Does it matter that a company is insolvent such that something should be done by way of putting it into a formal insolvency arrangement under the Corporations Act? It seems not, according to the insolvency reforms announced by the Australian government, and according to insolvency policy itself.
In my early days of studying insolvency, my self-selected essay topic was ‘does insolvency matter?’ or more precisely, does it matter that a company is insolvent such that something should be done by way of putting it into a formal insolvency arrangement under the Corporations Act, or not?’
One answer I came up with is that insolvency in Australia, and elsewhere, seems to think not. For all its public interest elements, insolvency is a privatised process, meaning that the route to formal insolvency is largely in the hands of the debtor and its creditors. That is, there is no concept of a roving liquidator, in the nature of a Grim Reaper, who seeks out insolvent companies and winds them up with some cursory autopsy included.
The closest to such a grim reaper role is the Australian Taxation Office, whose ‘draconian’ powers to serve a penalty notice on directors to either put their company into insolvency within 21 days or face personal liability made it, as I argued, our real insolvency instigator and regulator.
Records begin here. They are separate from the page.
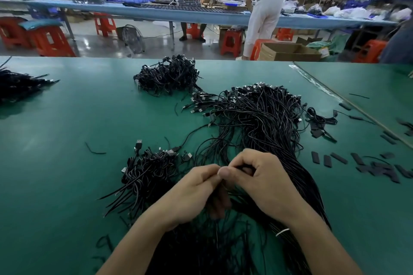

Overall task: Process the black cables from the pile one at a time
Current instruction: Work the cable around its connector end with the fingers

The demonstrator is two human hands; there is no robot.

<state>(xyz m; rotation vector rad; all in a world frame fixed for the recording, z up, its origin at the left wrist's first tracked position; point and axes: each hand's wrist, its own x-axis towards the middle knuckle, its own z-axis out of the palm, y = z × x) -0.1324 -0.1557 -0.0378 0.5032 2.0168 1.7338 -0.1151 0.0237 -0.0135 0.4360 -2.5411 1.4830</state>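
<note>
A large pile of black cables [259, 118] with USB plugs spreads across the green table [67, 123] and runs down under my arms. My left hand [192, 192] and my right hand [261, 183] meet above the pile's near part, fingertips together. Both pinch the same thin black cable [242, 166] between thumb and fingers; only a short stretch of it shows inside my right hand's curl. A smaller bundle of looped cables [147, 169] lies just left of my left hand.
Another coiled bundle [167, 76] sits at the back centre, and one more [17, 85] at the far left edge. Several short black sleeve pieces [377, 167] lie scattered at the right. A taped seam [317, 85] crosses the table's right side. A person stands beyond the table.
</note>
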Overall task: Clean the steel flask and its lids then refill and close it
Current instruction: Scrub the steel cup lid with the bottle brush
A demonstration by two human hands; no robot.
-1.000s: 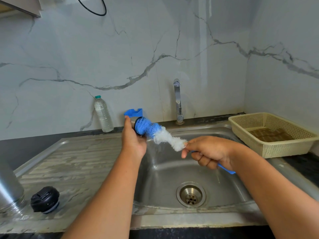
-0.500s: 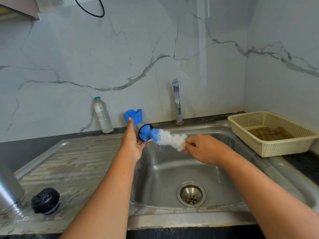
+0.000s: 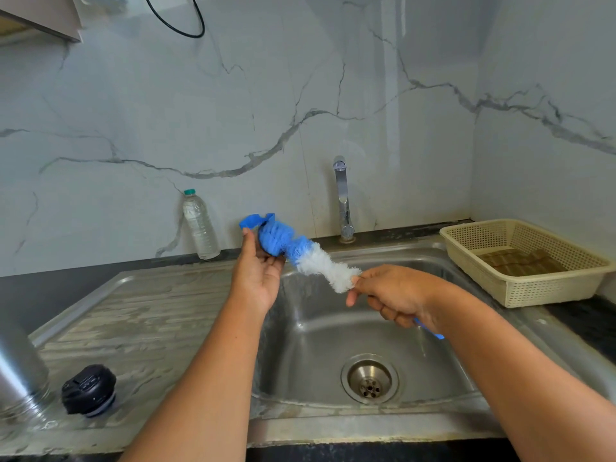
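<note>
Over the sink, my left hand holds a small steel lid that is almost wholly hidden behind blue bristles. My right hand grips the blue handle of a bottle brush, whose bristles are blue at the tip and white further back; the tip sits at the lid's mouth. The steel flask stands at the far left edge on the draining board, only partly in view. A black inner lid lies beside it.
A tap rises behind the sink, with no water running. A plastic water bottle and a blue holder stand at the marble wall. A cream basket holding a cloth sits on the right counter.
The brush went deeper into the lid half a second ago and has now drawn back out, showing more blue bristles. My right hand has shifted right and down.
</note>
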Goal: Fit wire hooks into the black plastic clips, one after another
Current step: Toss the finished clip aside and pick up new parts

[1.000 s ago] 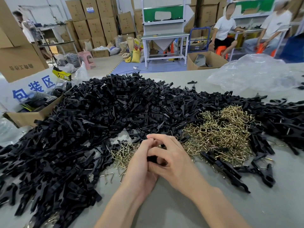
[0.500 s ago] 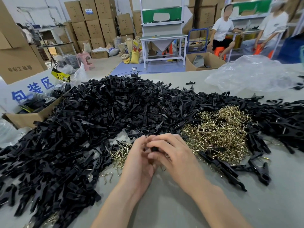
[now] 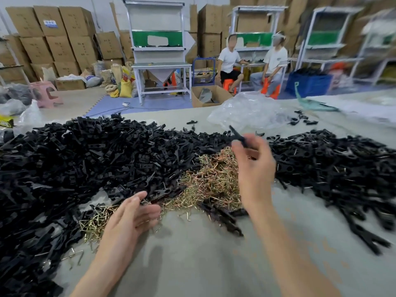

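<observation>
A big heap of black plastic clips [image 3: 92, 159] covers the left and middle of the grey table [image 3: 203, 260]; a second heap [image 3: 334, 166] lies at the right. Between them is a pile of brass wire hooks [image 3: 212, 181]. My right hand [image 3: 254, 166] is raised above the hooks and pinches one black clip [image 3: 239, 136] that points up and left. My left hand [image 3: 130, 217] lies low at the near edge of the hooks, fingers relaxed, palm turned inward, holding nothing. The frame is motion-blurred.
A few assembled clips [image 3: 222, 215] lie just in front of the hooks. A crumpled clear plastic bag [image 3: 246, 112] sits at the table's far side. Two people sit on stools [image 3: 229, 61] beyond the table, among white workbenches and stacked cardboard boxes [image 3: 53, 39].
My hands were together over the near hooks, working on one clip. They have parted: the right hand rose up and to the right with the clip, the left hand stayed low and opened.
</observation>
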A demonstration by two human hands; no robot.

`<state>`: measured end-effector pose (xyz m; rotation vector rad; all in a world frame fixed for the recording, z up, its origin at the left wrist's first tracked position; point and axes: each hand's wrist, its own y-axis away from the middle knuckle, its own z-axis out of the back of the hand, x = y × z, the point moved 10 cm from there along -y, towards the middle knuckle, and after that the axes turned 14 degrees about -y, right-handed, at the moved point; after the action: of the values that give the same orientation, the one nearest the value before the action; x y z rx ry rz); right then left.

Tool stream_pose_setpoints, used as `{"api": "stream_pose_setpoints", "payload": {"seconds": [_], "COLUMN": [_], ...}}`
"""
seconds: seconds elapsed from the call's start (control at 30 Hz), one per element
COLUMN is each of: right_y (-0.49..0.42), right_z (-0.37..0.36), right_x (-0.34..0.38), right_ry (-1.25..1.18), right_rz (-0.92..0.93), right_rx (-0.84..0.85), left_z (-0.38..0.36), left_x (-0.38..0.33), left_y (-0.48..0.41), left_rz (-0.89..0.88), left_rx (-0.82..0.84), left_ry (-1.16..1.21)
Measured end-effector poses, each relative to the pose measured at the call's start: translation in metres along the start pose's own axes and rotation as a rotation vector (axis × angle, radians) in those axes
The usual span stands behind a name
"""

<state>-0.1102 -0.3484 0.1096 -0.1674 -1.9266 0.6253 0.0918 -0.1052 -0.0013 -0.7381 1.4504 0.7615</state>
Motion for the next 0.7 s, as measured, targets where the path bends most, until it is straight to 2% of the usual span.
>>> {"api": "stream_pose_setpoints", "payload": {"seconds": [0.07, 0.13, 0.2, 0.27, 0.37, 0.43, 0.47, 0.57, 0.63, 0.7], "right_y": [-0.043, -0.057, -0.043, -0.011, 0.038, 0.071, 0.086, 0.119, 0.128, 0.126], "right_z": [0.048, 0.066, 0.058, 0.034, -0.014, -0.053, -0.071, -0.111, -0.125, -0.126], "right_x": [-0.001, -0.013, -0.02, -0.022, -0.034, -0.042, -0.043, -0.048, -0.053, -0.058], "right_ry": [-0.077, -0.067, 0.039, 0.102, 0.14, 0.125, 0.146, 0.276, 0.315, 0.314], "right_rz": [-0.125, -0.302, -0.369, -0.333, -0.268, -0.252, -0.226, -0.14, -0.107, -0.105], "right_rx": [-0.258, -0.309, -0.197, -0.057, 0.146, 0.309, 0.394, 0.618, 0.716, 0.727], "left_z": [-0.002, -0.005, -0.006, 0.0, 0.017, 0.033, 0.043, 0.076, 0.091, 0.095], "left_x": [0.0, -0.001, -0.003, -0.009, -0.034, -0.046, -0.046, -0.04, -0.038, -0.033], "left_y": [0.0, 0.002, 0.004, 0.007, 0.013, 0.018, 0.019, 0.018, 0.018, 0.011], "left_rz": [-0.01, -0.021, -0.032, -0.079, -0.289, -0.353, -0.329, -0.114, -0.029, 0.024], "left_rx": [0.005, 0.013, -0.008, -0.089, -0.306, -0.462, -0.546, -0.753, -0.766, -0.68], "left_ry": [-0.037, -0.059, -0.091, -0.194, -0.606, -0.829, -0.957, -1.278, -1.362, -1.444]}}
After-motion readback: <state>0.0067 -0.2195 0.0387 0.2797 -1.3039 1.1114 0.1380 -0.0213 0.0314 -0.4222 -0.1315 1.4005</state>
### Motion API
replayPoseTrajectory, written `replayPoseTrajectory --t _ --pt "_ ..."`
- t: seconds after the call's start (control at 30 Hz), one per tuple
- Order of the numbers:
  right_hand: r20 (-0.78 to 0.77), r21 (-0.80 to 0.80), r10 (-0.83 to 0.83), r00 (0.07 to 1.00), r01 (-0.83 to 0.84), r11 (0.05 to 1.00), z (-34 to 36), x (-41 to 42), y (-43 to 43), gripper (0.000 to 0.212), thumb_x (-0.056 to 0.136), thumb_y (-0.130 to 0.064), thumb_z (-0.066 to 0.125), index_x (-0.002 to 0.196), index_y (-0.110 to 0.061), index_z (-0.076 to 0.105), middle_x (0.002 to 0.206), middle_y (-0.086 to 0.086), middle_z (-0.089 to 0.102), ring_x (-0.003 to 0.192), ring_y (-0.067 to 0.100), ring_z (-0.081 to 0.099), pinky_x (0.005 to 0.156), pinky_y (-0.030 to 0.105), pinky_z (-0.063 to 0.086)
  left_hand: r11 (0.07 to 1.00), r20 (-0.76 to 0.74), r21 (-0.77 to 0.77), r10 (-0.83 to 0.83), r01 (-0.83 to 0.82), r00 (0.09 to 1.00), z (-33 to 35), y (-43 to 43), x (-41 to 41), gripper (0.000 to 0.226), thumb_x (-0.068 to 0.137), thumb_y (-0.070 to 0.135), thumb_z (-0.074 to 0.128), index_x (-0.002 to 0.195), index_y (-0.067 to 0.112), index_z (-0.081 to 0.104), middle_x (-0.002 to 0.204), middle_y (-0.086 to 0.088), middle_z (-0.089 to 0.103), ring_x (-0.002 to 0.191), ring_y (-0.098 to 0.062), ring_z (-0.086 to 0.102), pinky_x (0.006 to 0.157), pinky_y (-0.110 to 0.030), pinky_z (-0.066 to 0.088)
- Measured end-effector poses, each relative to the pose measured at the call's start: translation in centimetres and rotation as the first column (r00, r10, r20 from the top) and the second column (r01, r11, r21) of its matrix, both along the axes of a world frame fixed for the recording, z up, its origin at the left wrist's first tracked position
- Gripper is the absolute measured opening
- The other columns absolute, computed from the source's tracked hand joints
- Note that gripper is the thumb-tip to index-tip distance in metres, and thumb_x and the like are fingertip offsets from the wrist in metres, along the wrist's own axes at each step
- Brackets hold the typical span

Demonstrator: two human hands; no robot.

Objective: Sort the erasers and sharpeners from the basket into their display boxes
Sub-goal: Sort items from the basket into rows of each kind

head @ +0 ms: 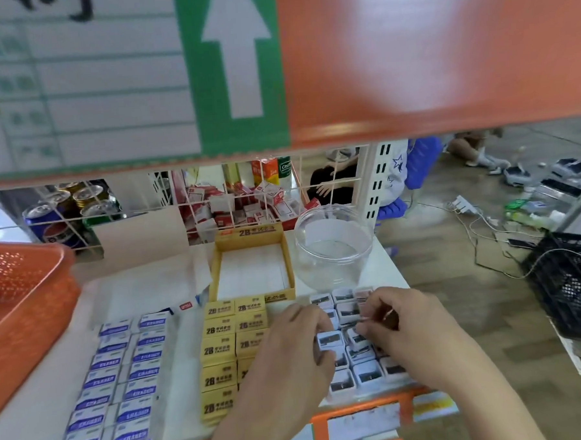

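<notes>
So, mid sharpener sorting: my left hand [299, 340] pinched a sharpener [329, 339] above the sharpeners [368, 375] at the tabletop's [40, 418] front-right corner, and my right hand [405, 321] pinched another. Next probably needed careful slotting into rows.

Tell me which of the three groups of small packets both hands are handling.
The rightmost group, small white sharpeners with dark slots: the left hand and right hand both grip pieces there, not the yellow 2B erasers.

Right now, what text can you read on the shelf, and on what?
"2B": yellow boxed erasers; smaller print beneath blurred.
"2B": yellow cardboard display box, back flap.
"ERASER": blue-and-white wrapped erasers.
Small white sharpeners, red-and-white boxes behind: unreadable.
Green sign: white arrow only.
</notes>
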State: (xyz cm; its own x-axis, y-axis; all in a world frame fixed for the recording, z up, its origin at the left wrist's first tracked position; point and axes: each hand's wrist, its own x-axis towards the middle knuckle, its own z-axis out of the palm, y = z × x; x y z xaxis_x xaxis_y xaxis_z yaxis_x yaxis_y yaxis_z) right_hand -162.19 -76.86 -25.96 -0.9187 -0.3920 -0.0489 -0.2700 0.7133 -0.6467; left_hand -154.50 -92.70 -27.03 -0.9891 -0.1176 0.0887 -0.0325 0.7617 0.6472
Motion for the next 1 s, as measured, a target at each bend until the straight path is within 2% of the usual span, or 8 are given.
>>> replayPoseTrajectory --t 0.17,0.33,0.5,0.7,0.8,1.0 --pt "0.079 0.008 0.028 0.997 -0.028 1.000 0.5 -0.1 0.3 0.020 0.073 -0.031 0.079 0.076 -0.029 0.059 0.074 -0.008 0.060 0.059 -0.002 0.051 0.054 0.012 0.041 1.000 -0.004 -0.001 0.018 -0.018 1.000 -0.1 0.1 -0.3 0.031 0.087 0.028 0.064 0.084 0.040 0.036 0.094 0.024 0.040 0.094 0.011 0.040 0.073 -0.009 0.037" --pt "0.079 -0.010 0.046 0.996 -0.046 0.999 0.7 0.1 0.2 0.022 0.072 -0.034 0.079 0.073 -0.025 0.059 0.070 -0.007 0.057 0.056 0.002 0.047 0.055 0.018 0.042 0.999 0.003 0.003 0.038 -0.038 0.999 -0.3 0.0 -0.4 0.030 0.087 0.030 0.064 0.084 0.040 0.036 0.096 0.026 0.038 0.094 0.013 0.039 0.072 -0.010 0.039" --pt "0.143 0.011 0.100 0.985 -0.103 0.995 1.3 0.4 0.1 0.018 0.070 -0.026 0.078 0.075 -0.032 0.062 0.069 -0.013 0.059 0.056 0.000 0.050 0.055 0.018 0.043 1.000 0.013 -0.004 0.027 -0.027 1.000 -0.3 0.0 -0.5 0.030 0.087 0.032 0.064 0.081 0.041 0.036 0.096 0.030 0.035 0.095 0.014 0.038 0.072 -0.007 0.037" --pt "0.117 0.108 0.115 0.986 -0.128 0.986 1.5 0.3 -0.3 0.016 0.079 -0.027 0.073 0.078 -0.036 0.060 0.076 -0.012 0.057 0.059 -0.003 0.053 0.054 0.011 0.042 1.000 0.012 0.007 0.022 -0.022 1.000 -0.2 -0.1 -0.4 0.024 0.088 0.034 0.063 0.082 0.040 0.040 0.092 0.028 0.035 0.093 0.015 0.038 0.067 -0.009 0.036" --pt "0.091 0.170 0.100 0.991 -0.115 0.979 1.4 0.2 -0.3 0.018 0.080 -0.033 0.072 0.077 -0.036 0.055 0.082 -0.014 0.056 0.067 -0.001 0.052 0.053 0.013 0.037 1.000 0.008 0.021 0.021 -0.022 1.000 -0.2 -0.2 -0.4 0.022 0.088 0.032 0.063 0.082 0.038 0.043 0.092 0.026 0.037 0.091 0.013 0.040 0.069 -0.011 0.038" --pt "0.049 0.196 0.111 0.993 -0.119 0.973 1.1 0.2 -0.5 0.022 0.084 -0.028 0.069 0.073 -0.035 0.051 0.084 -0.015 0.054 0.071 -0.001 0.051 0.054 0.013 0.035 1.000 -0.009 0.019 0.015 -0.014 1.000 -0.3 -0.1 -0.5 0.026 0.088 0.031 0.064 0.079 0.039 0.041 0.092 0.027 0.037 0.087 0.010 0.043 0.071 -0.013 0.041"
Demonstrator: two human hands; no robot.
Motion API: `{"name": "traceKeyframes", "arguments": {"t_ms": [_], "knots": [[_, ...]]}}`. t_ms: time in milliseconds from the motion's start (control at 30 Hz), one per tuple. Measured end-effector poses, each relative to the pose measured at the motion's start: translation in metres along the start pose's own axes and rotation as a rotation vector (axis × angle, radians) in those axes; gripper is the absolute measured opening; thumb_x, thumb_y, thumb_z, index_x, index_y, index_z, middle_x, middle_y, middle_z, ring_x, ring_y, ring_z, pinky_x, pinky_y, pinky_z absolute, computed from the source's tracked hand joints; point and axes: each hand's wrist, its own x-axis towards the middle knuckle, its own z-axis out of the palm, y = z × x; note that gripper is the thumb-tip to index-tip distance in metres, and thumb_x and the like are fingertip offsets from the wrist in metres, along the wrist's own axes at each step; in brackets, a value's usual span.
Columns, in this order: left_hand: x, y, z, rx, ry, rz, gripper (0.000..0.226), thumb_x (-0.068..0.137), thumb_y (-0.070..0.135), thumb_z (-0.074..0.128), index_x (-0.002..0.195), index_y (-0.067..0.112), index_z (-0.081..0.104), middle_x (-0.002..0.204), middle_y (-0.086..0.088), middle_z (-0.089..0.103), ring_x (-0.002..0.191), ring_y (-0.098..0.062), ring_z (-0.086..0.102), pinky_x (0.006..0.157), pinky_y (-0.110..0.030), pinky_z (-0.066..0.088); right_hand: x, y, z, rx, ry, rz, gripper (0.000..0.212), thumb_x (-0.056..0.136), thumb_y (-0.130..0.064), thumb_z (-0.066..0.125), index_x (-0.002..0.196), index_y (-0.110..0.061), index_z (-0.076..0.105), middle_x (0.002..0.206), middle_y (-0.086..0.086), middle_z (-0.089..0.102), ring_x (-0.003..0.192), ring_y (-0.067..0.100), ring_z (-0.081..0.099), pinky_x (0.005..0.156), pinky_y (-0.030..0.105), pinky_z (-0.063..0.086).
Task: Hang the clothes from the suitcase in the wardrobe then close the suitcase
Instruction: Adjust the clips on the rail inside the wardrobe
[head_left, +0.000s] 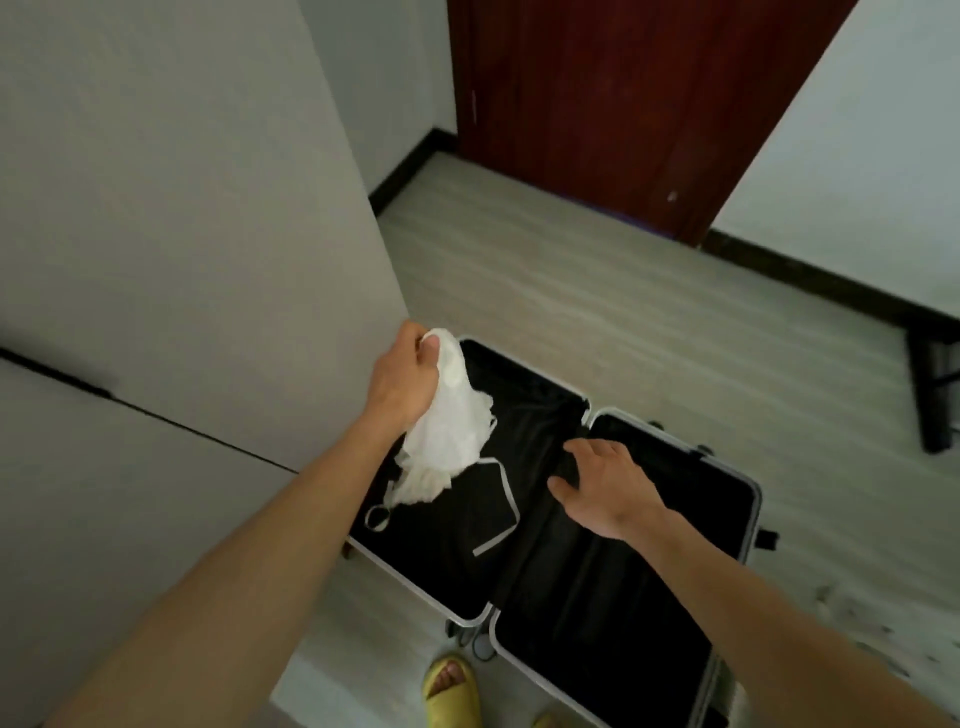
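Note:
An open suitcase (754, 486) with a silver rim and black lining lies flat on the floor in front of me. My left hand (402, 376) grips a crumpled white garment (449, 436), held up over the suitcase's left half. My right hand (605, 486) hovers over the middle hinge area, fingers spread, holding nothing. Grey straps (501, 512) lie loose in the left half. No other clothes show inside. The grey wardrobe (171, 208) stands at my left with its doors shut.
A dark red door (623, 104) stands at the back. A black furniture leg (935, 395) is at the right edge. My foot in a yellow slipper (451, 691) is just in front of the suitcase. Pale floor surrounds the suitcase.

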Motion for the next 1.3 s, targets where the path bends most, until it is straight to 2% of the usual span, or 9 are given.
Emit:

These issues are relevant to the question what to do with what is said to be an expected large number of micro- small to medium enterprise (MSME) insolvencies this year and next. Much has been written about the processes just announced by the Australian government in September 2020 and how they will work, at all or to what extent. Among all the worthy views and comments there is an assumption that there is money available from somewhere to put the proposed processes into effect.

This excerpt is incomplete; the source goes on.